Luar biasa! Pak DI lebih menyebutkan
hubungan guru-murid dengan orang tua anggotanya ketimbang mengatakan ini dulu
anak buah saya. Itulah nilai ta’dhim yang pernah kami kaji dari ta’limul
muta’allim maupun petuah guru-guru kami. Bahwa hormat kepada guru setelah wafat
ditunjukkan dengan hormat kepada anak-anaknya. Bukankah itu metode berdakwah
yang sangat efektif, tanpa harus berbusa-busa mengutip dalil ini dan itu?
Saya meyakini pak DI
orang yang relijius. Bukan karena beliau secara kultural lahir dari lingkungan
Nahdhiyin. Bukan juga karena beliau pernah dididik di madrasah diniyah. Tetapi
itu saya saksikan langsung ketika ziarah di makam Mbah Mutamakkin dan syaikhuna
Kyai Sahal Mahfudh. Setelah sampai dikompleks makam, beliau dengan percaya diri
memimpin “hadrah” atau wasilah dan dzikir. Beberapa kali fatihah dibacakan
dengan lantang. Saya dan beberapa orang yang mengikuti hanya ikut membaca
fatihah saja. Setelah itu, Pak DI dengan fasih, jernih dan mantap melafadzkan
tahlil “la ilaha illallah” sebanyak 100x (perkiraan saya ). Lalu doa diserahkan
kepada salah satu dari kami yang dipandang lebih tepat membaca doa karena orang
pesantren. Hal itu belaiu lakukan dua kali, ketika ziarah kepada Mbah
Mutamakkin dan kemudian ketika di makam Mbah Sahal. Demikianpun relijiusitas
pak DI beliau tunjukkan ketika shalat 2 rakaat tahiyyatul masjid di masjid
Kajen.
Pak Di juga berhasil
mengkonversi modal sosialnya sebagai pimpinan Jawa Pos Gorup menjadi bekal
berdakwah dengan sangat baik. Oleh karena itu, dengan berseloroh saya menyebut
klub senam pak DI dengan Thariqah as-sanamiyyah ad-Dahlaniyyah (Metode
berdakwah melalui senam ala pak Dahlan Iskan he he he).
***
Pak DI mungkin sadar,
bekal keilmuan agamanya tidak sebanyak orang-orang yang pernah nyantri. Tetapi
dengan keterbatasan ilmunya itu tidak menghalangi niatnya untuk berdakwah
dengan cara yang sangat elegan dan efektif. Tidak ada kesan menggurui, apalagi
menyalahkan orang lain. Beliau bahkan menjadikan orang laing lebih terhormat,
seperti ketika menyerahkan urusan doa kepada yang lebih ilmunya.
Model dakwah seperti ini sejatinya yang
diperlukan sekarang.
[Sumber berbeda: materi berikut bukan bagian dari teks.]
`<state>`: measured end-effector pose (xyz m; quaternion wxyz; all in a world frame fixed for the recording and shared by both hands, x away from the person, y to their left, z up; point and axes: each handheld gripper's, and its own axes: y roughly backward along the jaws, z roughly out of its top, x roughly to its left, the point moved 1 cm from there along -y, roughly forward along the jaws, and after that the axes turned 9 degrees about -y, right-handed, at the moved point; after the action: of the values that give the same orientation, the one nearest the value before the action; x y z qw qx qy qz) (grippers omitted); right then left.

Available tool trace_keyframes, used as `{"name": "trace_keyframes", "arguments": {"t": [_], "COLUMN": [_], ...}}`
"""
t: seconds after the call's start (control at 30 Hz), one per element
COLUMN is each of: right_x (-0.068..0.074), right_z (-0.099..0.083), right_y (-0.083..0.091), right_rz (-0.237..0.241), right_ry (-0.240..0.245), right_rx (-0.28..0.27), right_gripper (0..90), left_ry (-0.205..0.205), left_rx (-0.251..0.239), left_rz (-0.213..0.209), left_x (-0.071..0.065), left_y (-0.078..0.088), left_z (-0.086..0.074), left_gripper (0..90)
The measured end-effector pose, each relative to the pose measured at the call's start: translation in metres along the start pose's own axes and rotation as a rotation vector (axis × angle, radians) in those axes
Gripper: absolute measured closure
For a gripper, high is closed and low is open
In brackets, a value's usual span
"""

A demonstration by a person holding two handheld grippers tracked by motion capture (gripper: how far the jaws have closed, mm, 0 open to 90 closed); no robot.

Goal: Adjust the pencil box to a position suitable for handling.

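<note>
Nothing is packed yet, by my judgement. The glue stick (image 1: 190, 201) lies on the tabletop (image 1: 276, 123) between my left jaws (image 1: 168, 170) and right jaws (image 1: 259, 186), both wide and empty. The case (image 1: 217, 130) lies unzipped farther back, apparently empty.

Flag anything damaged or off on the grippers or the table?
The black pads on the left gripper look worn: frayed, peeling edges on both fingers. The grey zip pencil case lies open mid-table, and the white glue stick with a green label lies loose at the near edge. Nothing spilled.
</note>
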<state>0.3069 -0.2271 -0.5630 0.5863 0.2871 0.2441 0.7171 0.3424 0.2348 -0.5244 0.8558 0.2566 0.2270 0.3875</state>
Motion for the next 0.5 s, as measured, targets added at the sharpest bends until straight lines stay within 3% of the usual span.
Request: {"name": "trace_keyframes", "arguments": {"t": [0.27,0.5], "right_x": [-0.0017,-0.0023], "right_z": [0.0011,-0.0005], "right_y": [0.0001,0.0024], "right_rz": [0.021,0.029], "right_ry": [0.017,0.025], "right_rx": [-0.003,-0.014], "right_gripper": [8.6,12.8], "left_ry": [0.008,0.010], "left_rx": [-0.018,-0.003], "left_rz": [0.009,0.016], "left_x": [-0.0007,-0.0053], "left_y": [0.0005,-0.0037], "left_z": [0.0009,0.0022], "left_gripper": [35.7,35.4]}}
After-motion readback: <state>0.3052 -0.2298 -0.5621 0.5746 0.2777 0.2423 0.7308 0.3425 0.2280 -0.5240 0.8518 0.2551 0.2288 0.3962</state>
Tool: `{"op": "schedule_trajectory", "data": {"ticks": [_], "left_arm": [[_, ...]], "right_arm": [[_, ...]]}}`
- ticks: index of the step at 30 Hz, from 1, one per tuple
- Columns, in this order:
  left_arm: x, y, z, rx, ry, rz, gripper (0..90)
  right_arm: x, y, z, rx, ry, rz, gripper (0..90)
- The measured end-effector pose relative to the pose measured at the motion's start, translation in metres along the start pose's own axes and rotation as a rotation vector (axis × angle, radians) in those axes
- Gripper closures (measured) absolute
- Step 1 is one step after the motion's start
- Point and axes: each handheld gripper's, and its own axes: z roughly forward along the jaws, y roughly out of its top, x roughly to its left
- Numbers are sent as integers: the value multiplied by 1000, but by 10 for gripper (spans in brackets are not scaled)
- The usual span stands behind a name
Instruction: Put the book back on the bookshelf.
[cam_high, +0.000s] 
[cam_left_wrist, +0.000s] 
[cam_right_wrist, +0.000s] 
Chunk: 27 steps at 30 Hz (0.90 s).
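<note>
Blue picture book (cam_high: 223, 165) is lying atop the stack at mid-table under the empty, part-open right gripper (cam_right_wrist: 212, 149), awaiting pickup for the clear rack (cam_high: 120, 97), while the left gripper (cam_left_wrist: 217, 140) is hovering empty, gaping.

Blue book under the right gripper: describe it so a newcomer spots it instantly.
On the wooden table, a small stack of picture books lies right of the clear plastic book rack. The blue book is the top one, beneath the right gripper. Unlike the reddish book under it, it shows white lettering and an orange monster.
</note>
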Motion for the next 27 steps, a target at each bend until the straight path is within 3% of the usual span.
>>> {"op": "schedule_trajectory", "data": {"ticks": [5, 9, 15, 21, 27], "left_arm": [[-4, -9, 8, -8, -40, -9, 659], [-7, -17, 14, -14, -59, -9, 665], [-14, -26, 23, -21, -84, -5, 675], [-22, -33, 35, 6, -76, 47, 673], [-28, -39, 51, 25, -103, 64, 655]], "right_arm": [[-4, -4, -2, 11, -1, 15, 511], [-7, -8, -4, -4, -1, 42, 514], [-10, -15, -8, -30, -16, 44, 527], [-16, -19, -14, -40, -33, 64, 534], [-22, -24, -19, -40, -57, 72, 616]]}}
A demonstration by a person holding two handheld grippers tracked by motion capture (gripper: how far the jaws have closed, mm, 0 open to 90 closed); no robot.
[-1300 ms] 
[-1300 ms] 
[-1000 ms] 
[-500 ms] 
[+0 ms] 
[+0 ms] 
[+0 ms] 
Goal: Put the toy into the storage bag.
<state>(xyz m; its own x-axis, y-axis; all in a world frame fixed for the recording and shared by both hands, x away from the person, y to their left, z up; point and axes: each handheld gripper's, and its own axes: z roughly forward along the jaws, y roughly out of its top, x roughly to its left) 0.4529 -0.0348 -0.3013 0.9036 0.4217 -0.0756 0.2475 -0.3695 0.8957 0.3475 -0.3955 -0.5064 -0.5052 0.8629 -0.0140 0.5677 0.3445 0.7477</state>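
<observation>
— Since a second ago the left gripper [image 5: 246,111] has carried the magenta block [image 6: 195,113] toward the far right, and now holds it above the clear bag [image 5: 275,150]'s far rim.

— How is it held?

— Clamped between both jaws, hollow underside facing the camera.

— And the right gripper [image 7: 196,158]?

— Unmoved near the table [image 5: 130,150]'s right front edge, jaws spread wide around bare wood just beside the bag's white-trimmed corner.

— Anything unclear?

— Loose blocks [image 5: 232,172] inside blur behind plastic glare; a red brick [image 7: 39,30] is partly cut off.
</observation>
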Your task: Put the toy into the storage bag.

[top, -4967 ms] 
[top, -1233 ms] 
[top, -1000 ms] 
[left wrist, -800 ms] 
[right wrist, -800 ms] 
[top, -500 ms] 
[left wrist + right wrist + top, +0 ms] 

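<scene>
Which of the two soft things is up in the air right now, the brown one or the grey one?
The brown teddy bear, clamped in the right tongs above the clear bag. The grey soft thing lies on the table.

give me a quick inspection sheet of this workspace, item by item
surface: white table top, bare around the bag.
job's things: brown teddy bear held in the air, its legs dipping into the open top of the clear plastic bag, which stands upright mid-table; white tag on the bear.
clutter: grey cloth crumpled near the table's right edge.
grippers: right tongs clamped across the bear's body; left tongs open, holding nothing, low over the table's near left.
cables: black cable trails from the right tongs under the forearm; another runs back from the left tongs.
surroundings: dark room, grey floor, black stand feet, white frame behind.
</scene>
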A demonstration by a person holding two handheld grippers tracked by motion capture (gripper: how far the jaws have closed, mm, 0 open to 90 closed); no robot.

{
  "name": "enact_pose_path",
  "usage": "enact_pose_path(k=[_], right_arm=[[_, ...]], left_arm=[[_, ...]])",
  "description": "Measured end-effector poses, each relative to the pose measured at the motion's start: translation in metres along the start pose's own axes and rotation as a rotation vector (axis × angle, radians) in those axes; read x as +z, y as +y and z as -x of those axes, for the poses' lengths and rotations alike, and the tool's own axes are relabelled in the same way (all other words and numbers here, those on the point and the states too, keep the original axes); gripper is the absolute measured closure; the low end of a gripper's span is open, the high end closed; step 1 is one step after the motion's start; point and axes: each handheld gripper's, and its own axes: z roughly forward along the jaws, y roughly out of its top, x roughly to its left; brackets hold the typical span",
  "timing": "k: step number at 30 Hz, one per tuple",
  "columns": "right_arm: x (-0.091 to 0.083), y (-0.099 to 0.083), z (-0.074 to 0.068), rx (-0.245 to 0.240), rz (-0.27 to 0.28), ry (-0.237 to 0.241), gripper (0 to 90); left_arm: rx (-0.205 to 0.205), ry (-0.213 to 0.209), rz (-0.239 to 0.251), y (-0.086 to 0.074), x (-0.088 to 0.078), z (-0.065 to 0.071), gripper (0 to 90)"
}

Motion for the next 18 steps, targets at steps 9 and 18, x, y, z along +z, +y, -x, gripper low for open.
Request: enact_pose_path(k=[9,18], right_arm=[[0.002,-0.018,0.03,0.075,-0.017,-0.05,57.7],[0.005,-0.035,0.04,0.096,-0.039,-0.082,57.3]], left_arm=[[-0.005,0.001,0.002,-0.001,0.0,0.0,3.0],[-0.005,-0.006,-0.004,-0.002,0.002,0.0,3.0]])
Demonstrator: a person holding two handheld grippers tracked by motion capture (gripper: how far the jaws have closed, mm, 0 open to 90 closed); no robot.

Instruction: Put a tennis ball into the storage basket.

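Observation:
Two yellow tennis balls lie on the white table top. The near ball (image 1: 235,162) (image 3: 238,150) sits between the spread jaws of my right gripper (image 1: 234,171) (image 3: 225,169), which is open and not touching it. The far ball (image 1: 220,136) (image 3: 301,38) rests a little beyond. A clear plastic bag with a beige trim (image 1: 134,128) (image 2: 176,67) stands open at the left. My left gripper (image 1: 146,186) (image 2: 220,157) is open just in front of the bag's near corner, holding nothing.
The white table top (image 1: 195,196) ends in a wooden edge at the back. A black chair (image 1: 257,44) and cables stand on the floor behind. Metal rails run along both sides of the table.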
Ketika banyak orang yang memaksakan diri menempuh
cara-cara dakwah di luar kompetensinya, pada saat orang berdakwah dengan cara
menyakiti dan merendahkan yang didakwahi, di tengah gejala “penyesatan” dan
pengkafiran kepada orang yang tidak satu gagasan, pak DI menunjukkan bahwa
esensi dakwah adalah mengajak, bukan mengancam, menggurui, menyalahkan dan
menyesatkan.
Tetap sehat Pak DI.
Tetap istiqomah dengan dakwahnya yang
sangat efektif.
*Dr. A. Dimyati, M.Ag, Wakil Rektor I Bidang Akademik Institut Pesantren Mathali'ul Falah (IPMAFA) Pati.